The whale shark, like he was doing a grand whale waltz, gracefully swam around our group, circling back a few times, but really not paying us much attention. The experience was like nothing I've ever felt. To be so close to such a mysterious and dangerous-looking creature dating back 60 million years was nothing short of mind-blowing. I can't describe it better than Melville did:

"Consider the subtleness of the sea; how its most dreaded creatures glide under water, unapparent for the most part, and treacherously hidden beneath the loveliest tints of azure... Consider all this; and then turn to this green, gentle, and most docile earth; consider them both, the sea and the land; and do you not find a strange analogy to something in yourself?"
- Herman Melville, Moby Dick

I met my Moby Dick, and I lived to tell about it.


When to Go

Whale shark season in La Paz runs from early winter until late spring, when whale sharks feed in the Sea of Cortez and in the Bay of La Paz in Baja California Sur. Fun Baja's crew are experts in whale shark spotting; you'll want to go out with a pro. Another incredible marina animal encounter Fun Baja offers is snorkeling with sea lion pups on Isla Espiritu Santo, about an hour by boat from La Paz. For a bona fide whale sighting, head to La Paz from January-April for the gray whale migration.

Sea lions

Sea lions.

Where to Stay

CostaBaja Resort & Spa 
If a resort stay is de regueur, CostaBaja is La Paz's original five-star resort, with creature comforts including Mexico's only Gary Player-designed golf course, locally-inspired treatments at Espiritu Spa, three pools, and several bars and restaurants.
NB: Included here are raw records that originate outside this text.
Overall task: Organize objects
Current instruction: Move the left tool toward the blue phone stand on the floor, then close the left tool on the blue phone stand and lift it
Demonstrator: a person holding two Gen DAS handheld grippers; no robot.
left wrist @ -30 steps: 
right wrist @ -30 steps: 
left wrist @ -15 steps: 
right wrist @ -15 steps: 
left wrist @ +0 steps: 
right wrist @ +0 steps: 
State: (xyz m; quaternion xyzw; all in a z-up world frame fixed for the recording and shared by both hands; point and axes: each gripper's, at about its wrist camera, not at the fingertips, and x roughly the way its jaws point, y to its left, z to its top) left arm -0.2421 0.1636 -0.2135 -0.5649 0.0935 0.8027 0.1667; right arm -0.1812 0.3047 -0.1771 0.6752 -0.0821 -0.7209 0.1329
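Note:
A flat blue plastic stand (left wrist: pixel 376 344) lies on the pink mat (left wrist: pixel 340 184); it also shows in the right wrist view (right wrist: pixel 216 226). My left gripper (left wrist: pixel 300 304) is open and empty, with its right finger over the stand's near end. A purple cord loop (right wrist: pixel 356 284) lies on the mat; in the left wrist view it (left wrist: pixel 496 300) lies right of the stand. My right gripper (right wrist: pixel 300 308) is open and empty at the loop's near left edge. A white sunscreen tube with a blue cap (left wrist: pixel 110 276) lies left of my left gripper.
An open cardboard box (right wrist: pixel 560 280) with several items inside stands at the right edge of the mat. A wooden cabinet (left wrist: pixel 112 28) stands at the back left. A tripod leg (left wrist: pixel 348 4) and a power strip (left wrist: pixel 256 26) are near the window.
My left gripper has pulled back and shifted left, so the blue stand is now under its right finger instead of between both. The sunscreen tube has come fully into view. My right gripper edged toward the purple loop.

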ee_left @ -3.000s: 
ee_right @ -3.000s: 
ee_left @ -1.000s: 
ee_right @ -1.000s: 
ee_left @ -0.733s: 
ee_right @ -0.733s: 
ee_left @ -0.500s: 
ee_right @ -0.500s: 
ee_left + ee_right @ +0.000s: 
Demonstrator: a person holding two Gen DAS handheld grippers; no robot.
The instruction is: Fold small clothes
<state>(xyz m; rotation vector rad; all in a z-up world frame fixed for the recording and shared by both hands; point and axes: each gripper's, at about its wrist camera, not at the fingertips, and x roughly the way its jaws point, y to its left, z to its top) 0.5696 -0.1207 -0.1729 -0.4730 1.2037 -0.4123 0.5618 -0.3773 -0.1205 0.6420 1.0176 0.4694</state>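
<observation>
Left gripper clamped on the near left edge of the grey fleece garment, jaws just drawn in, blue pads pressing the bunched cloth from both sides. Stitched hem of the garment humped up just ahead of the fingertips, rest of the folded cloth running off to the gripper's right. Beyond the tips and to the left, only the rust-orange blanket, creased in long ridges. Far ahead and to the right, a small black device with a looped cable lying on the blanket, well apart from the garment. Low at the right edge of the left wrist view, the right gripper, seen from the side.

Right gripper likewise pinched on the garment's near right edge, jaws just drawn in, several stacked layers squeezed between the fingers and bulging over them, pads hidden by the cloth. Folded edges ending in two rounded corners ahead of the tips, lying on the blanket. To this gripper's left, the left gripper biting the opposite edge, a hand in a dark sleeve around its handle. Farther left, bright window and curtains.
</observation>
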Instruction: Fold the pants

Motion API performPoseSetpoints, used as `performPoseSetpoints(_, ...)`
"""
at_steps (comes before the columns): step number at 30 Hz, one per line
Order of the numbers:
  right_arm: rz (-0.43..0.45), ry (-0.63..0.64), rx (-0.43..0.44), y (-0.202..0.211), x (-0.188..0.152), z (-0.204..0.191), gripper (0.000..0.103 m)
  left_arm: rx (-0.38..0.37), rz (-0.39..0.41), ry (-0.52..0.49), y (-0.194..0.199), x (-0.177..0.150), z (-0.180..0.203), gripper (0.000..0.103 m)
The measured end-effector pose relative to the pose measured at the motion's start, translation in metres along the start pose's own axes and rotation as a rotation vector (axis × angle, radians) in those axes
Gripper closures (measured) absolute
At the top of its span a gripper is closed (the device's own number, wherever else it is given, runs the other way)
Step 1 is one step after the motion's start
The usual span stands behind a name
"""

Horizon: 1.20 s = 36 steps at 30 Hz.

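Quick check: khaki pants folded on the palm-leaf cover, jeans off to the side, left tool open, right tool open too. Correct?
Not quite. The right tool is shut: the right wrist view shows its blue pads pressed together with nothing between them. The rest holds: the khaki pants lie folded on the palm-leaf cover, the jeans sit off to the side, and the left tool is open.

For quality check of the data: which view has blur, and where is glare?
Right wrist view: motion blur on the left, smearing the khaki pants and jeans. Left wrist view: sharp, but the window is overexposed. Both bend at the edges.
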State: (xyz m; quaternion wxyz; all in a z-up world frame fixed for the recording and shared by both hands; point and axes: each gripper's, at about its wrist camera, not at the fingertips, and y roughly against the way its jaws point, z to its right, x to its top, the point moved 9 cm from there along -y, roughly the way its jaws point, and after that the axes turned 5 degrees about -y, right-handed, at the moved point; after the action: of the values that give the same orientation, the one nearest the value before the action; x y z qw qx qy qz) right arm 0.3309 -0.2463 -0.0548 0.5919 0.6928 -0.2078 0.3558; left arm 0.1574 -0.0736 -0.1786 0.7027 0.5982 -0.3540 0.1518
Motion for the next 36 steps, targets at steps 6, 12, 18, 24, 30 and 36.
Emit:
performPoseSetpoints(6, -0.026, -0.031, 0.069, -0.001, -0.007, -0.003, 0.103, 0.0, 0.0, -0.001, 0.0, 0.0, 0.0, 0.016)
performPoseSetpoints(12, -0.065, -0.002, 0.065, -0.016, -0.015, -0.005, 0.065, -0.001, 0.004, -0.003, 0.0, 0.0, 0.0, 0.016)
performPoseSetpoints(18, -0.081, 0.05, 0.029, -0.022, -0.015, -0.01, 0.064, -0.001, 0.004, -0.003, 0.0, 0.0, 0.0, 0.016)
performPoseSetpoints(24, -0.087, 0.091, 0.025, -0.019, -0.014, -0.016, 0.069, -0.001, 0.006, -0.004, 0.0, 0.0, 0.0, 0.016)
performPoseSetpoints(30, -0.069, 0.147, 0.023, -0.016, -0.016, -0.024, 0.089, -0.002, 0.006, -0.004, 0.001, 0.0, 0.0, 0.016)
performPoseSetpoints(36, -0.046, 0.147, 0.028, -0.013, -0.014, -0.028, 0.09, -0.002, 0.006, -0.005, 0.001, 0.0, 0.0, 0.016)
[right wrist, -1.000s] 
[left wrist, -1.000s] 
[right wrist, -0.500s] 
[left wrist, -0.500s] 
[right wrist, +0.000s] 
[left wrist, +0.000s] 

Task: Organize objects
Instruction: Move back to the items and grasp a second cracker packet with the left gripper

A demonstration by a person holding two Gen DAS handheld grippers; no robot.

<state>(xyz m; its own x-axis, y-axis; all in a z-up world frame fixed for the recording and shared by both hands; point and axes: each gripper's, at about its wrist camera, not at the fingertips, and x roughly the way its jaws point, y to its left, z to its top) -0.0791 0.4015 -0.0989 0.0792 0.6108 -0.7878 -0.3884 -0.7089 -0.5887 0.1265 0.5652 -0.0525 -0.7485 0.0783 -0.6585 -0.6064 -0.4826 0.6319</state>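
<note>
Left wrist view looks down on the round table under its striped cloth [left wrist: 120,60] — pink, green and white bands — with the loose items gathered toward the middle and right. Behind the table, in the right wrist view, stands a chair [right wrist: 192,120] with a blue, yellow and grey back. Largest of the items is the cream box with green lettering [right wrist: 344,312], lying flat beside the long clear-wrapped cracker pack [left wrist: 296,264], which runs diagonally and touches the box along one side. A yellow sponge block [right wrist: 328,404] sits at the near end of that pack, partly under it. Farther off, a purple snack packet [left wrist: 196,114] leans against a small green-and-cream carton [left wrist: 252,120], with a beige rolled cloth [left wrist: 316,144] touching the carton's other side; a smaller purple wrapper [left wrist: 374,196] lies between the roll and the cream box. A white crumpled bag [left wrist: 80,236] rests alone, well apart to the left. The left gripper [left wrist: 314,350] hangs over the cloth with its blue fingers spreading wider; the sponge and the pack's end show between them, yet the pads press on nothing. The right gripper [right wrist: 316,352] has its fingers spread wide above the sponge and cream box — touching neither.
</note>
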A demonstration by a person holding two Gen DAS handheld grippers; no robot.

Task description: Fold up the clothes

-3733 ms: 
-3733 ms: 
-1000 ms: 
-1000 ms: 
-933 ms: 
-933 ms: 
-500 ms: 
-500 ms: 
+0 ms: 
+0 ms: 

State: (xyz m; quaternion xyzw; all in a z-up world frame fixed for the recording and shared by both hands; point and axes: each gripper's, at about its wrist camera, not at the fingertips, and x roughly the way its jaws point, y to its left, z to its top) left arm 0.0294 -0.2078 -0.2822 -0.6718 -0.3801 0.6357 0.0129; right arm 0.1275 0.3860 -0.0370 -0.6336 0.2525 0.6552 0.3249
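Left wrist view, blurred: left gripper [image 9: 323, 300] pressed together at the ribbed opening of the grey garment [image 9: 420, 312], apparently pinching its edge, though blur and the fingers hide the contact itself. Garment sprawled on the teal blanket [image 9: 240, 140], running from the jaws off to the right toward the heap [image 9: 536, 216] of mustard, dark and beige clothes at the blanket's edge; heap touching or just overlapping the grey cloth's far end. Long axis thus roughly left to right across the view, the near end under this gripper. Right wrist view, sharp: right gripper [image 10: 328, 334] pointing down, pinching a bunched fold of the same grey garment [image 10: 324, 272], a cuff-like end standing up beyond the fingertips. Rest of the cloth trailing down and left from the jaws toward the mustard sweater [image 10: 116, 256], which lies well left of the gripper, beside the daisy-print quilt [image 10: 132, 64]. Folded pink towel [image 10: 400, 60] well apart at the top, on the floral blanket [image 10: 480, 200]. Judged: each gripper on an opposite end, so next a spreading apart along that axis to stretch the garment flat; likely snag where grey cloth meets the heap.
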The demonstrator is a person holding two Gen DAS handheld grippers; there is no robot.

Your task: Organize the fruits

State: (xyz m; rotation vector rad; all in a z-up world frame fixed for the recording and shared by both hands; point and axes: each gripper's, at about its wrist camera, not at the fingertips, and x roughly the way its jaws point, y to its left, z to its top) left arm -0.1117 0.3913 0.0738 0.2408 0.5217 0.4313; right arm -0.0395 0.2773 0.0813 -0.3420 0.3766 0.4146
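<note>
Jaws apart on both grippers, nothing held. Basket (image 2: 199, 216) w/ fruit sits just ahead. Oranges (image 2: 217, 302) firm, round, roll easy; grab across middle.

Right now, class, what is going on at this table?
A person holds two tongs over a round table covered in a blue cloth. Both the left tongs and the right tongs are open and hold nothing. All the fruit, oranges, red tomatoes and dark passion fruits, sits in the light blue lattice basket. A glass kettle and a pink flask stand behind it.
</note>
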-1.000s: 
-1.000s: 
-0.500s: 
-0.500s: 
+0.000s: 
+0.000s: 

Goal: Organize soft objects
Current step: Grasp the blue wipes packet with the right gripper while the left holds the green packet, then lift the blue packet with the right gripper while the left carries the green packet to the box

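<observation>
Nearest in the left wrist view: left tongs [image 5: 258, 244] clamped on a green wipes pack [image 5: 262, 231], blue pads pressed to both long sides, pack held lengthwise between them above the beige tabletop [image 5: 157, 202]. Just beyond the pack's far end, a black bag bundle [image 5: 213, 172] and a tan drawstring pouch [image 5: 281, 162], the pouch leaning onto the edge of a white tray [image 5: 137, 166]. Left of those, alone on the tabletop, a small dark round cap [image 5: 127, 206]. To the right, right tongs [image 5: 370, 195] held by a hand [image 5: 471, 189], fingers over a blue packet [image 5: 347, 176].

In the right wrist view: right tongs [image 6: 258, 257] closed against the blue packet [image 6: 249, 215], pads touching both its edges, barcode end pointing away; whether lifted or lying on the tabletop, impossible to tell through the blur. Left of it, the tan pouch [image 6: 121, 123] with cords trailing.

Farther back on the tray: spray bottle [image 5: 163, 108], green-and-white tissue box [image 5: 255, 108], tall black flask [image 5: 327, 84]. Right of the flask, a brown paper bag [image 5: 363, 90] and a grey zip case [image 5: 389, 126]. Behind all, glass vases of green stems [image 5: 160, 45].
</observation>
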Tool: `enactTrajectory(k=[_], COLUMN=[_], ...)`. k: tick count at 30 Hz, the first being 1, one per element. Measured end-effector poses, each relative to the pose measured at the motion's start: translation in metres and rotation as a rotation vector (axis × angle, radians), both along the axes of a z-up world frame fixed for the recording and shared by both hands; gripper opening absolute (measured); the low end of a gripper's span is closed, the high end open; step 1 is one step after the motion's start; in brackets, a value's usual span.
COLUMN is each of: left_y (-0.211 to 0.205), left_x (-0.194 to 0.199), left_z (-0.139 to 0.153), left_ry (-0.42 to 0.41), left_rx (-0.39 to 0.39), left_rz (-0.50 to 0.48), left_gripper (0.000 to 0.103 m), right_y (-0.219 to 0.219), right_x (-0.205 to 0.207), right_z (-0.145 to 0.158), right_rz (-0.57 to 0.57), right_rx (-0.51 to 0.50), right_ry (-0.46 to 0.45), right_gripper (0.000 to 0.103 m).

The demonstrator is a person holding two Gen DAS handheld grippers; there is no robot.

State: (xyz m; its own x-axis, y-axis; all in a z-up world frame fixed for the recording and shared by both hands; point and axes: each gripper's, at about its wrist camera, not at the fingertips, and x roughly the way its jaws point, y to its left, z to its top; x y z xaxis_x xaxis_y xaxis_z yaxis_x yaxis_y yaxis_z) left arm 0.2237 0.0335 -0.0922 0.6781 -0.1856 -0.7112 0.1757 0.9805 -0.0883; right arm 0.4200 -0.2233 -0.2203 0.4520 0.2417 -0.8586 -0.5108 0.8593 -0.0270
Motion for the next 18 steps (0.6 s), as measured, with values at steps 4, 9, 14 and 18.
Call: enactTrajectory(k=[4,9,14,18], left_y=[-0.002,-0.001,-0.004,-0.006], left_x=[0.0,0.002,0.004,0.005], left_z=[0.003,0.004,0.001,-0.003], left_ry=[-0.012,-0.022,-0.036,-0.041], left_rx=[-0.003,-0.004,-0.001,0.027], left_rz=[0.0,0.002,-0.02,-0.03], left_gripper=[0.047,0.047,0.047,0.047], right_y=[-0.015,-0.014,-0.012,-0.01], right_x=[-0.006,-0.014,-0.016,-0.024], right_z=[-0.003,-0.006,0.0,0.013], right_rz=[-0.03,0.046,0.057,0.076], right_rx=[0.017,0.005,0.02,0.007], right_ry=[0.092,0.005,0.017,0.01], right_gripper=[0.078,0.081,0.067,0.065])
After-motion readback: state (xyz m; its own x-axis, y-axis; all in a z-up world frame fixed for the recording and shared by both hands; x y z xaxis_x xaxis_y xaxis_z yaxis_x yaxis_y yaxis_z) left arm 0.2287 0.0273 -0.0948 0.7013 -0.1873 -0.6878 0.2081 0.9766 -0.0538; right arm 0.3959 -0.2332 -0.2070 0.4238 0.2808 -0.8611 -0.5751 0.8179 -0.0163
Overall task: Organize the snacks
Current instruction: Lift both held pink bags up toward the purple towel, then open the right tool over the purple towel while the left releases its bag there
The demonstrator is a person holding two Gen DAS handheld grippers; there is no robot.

It's ten minutes outside La Paz, but an ideal stay if you're the luxe sailor type, as a marina surrounds the resort.

Hotel Perla
For a beachfront room right on the Malecón (beach walkway), you can't beat Hotel Perla's rates, roughly $90 a night. Rooms are simple and clean.

Where to Eat

Las Tres Virgenes 
A high-end, Mexican fusion restaurant where chef Jesus Chavez Partida serves fresh sea-to-table, wood-fired small plates. Fresh-squeezed juice is an understatement here. If you order a martini de naranjita, they'll climb the courtyard's fruit tree and  harvest the citrus for your drink on the spot.


Chocolate clams

Chocolate clams at Bismark-cito.

Marquex de Leon at Madero
A quintessential palapa-roofed taco shack serving fresh ceviche and giant micheladas (beer and lime juice). Don't miss the coctele de almeja chocolate (chocolate clams). Yes, they're delicious. But more importantly, they're entertaining. Squeeze lime on top and watch them dance the macarena.

How to Get There

Fly: Alaskan Airlines has direct two-hour flights from Los Angeles (LAX) to La Paz (LAP). From points east, fly Aeromexico and connect in Mexico City.

Car: A rental car will come in handy; there is so much to explore in the surrounding area. Cabo San Lucas is two and a half hours away. Todos Santos, a charming artist/surfer enclave, is about an hour away. La Paz's best beaches are about a ten-minute drive from the city center.